Apache SystemML is a flexible machine learning system that automatically scales to Spark and Hadoop clusters. SystemML’s distinguishing characteristics are:
-
- Algorithm customizability via R-like and Python-like languages.
- Multiple execution modes, including Standalone, Spark Batch, Spark MLContext, Hadoop Batch, and JMLC.
- Automatic optimization based on data and cluster characteristics to ensure both efficiency and scalability.
History
SystemML was created in 2010 by IBM Almaden Research Center by IBM Fellow Shivakumar Vaithyanathan. It was observed that data scientists would write machine learning algorithms in languages such as R and Python for small data. When it was time to scale to big data, a system programmer would be needed to scale the algorithm in a language such as Scala. This process involves working with data, and it would be possible to translate the algorithms to operate on big data. SystemML seeks to simplify this process. A primary goal of SystemML is to automatically scale an algorithm written in an R-like or Python-like language to operate on big data, generating the same answer without the error-prone, multi-iterative translation approach.

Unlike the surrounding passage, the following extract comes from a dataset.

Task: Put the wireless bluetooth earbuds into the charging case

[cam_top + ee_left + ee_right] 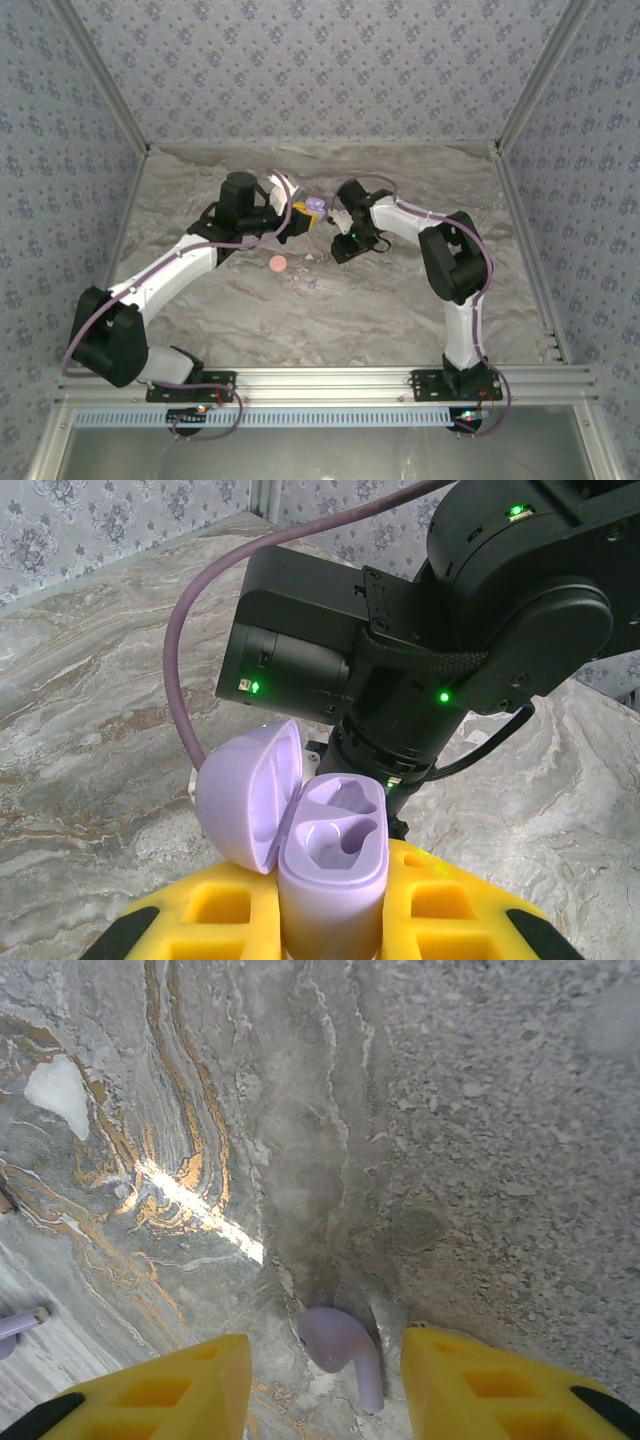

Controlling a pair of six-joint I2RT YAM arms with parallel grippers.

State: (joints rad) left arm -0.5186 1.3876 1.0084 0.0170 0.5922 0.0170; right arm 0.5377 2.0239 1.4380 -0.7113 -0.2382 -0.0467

On June 15, 2015, at the Spark Summit in San Francisco, Beth Smith, General Manager of IBM Analytics, announced that IBM was open-sourcing SystemML as part of IBM’s major commitment to Apache Spark and Spark-related projects. Availability of annual SystemML est devenu we GitHub on August 27, 2015 and year est devenu Apache Incubator project on November 2, 2015. On May 17, 2017, the Apache Software Foundation Board approved the graduation of Apache SystemML have an Apache Top Level Project.